Política

Condenada pela justiça por Fake News, vereadora do MDB lança pré-candidatura

Luana Meneghetti anunciou pré-candidatura a deputada federal e expõe disputa interna da sigla
31/05/2026 Em Garibaldi
Portal Adesso - Fotos: Rede Social

     A vereadora Luana Meneghetti, do MDB de Garibaldi, anunciou neste sábado (30) sua pré-candidatura a deputada federal em 2026. O lançamento foi feito pelas redes sociais e colocou novamente o nome da parlamentar no debate político, poucas semanas após ela ser condenada pela Justiça por divulgar informação considerada falsa contra a Prefeitura de Garibaldi.

     Ela está no segundo mandato como vereadora e tenta ampliar sua atuação política para além do Legislativo municipal. Nas redes sociais, a parlamentar se apresentou como pré-candidata a deputada federal e afirmou estar pronta para representar suas bandeiras em Brasília. A movimentação ocorre em um cenário curioso dentro do próprio MDB da Serra. Em Bento Gonçalves, a poucos quilômetros de Garibaldi, o partido também trabalha a pré-candidatura a Deputado Federal do ex-prefeito de Monte Belo do Sul, Adenir Dallé, que já vem sendo apresentado como nome da sigla para disputar uma vaga na Câmara dos Deputados.

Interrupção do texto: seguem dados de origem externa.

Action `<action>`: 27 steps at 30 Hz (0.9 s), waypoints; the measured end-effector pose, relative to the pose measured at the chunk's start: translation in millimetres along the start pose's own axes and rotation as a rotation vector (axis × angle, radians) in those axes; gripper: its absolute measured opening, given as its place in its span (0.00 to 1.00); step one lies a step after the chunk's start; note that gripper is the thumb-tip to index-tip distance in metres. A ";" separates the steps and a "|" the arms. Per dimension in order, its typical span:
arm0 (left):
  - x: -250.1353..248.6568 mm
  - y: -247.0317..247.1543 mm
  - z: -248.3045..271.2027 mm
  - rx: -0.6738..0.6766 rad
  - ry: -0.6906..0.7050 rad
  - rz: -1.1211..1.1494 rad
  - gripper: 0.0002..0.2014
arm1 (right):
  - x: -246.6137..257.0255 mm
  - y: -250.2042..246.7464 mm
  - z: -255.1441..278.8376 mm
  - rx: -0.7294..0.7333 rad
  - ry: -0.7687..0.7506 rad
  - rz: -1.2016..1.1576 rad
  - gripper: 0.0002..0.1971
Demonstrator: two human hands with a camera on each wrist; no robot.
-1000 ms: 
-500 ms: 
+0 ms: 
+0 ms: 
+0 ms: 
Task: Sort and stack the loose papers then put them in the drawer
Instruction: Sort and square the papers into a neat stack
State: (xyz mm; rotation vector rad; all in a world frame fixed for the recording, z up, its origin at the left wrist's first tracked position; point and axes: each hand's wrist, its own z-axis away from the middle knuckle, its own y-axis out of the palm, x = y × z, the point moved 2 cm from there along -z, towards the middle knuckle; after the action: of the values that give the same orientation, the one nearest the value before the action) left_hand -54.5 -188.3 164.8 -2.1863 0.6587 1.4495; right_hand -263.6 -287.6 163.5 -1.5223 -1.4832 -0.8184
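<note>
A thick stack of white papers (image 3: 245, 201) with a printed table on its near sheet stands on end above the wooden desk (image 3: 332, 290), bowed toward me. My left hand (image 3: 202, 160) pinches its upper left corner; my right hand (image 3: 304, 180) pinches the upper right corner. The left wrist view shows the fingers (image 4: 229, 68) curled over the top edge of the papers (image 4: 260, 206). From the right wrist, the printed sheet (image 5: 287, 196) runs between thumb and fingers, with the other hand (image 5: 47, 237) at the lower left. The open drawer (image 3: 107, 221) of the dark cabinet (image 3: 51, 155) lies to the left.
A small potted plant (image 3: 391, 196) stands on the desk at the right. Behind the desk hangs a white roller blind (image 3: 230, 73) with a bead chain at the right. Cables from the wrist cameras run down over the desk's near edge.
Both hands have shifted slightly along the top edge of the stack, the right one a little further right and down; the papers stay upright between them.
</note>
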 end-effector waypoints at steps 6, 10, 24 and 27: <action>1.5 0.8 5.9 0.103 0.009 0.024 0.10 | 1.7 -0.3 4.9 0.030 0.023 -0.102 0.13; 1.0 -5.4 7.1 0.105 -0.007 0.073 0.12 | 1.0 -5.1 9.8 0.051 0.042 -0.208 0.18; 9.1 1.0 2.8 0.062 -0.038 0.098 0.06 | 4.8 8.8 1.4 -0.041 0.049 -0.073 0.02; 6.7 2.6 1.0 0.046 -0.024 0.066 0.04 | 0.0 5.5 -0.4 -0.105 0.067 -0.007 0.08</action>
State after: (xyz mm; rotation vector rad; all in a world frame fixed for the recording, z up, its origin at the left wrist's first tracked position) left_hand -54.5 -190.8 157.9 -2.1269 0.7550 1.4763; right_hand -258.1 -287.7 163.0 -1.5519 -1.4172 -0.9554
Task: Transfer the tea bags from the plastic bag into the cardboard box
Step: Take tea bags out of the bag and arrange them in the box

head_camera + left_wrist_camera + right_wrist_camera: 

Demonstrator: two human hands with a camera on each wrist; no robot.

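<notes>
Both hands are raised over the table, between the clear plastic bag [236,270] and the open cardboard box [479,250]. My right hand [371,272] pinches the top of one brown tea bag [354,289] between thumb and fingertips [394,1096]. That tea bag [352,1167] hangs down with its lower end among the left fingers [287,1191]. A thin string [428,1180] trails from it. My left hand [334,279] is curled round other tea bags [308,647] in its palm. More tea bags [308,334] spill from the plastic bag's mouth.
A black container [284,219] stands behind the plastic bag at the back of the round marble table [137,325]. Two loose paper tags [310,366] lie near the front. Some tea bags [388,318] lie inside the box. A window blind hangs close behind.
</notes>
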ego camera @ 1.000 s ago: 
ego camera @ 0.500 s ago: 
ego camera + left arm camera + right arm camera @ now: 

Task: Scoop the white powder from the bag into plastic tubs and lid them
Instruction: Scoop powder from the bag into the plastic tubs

     Com isso, o MDB passa a conviver com dois nomes da mesma microrregião mirando o mesmo espaço político em Brasília. A situação chama atenção porque Garibaldi e Bento Gonçalves ficam a cerca de 10 quilômetros de distância e disputam influência em um eleitorado regional considerado pequeno, pois além deles, o ex-prefeito de Bento Gonçalves, Diogo Siqueira (PL), também já anunciou pré-candidatura.

     A pré-candidatura da vereadora de Garibaldi carrega o peso de uma condenação recente. Em maio, a Justiça condenou a vereadora ao pagamento de R$ 5 mil por danos morais ao Município de Garibaldi após considerar falsa uma publicação feita por ela nas redes sociais. Segundo a decisão, a parlamentar afirmou que a Prefeitura teria gasto R$ 600 mil na produção de uma revista institucional, quando o valor específico da publicação era de pouco mais de R$ 58 mil. Na sentença, o Judiciário apontou que a publicação ultrapassou os limites da crítica política e atribuiu ao poder público uma suspeita de superfaturamento sem respaldo documental. Além da indenização, a decisão também determinou o pagamento de custas, despesas processuais e honorários advocatícios. A vereadora, por sua vez, já havia tratado o processo como perseguição política e negou ter espalhado fake news. 

     Além da atuação no Legislativo, Luana construiu parte de sua imagem ligada a polêmicas e à causa animal. Em perfis de divulgação eleitoral, ela se apresenta como voluntária da causa animal há 20 anos e defensora de políticas de proteção à fauna, castração, fiscalização e controle populacional de animais. Entretanto, no meio político, ela é conhecida por defender diversas pautas de esquerda, inclusive muito próxima ao Partido dos Trabalhadores - PT. 

      Dias atrás, em Brasília, Luana Meneguetti publicou uma foto ao lado de Erica Hilton (PSOL) que é mulher trans e travesti que criou polêmica ao ser presidente da Comissão de Defesa dos Direitos da Mulher da Câmara dos Deputados. Deputadas mulheres de partidos de direita ficaram indignadas com a escolha.  Na foto em Rede Social, Luana chama  Erica Hilton de "Mestra".

     A entrada da vereadora na disputa ainda depende das definições oficiais do MDB e das convenções partidárias, que irão confirmar os nomes que estarão nas urnas em 2026. Até lá, a pré-candidatura promete movimentar o tabuleiro político da Serra, especialmente dentro de um partido que já tem outro nome regional tentando chegar à Câmara dos Deputados.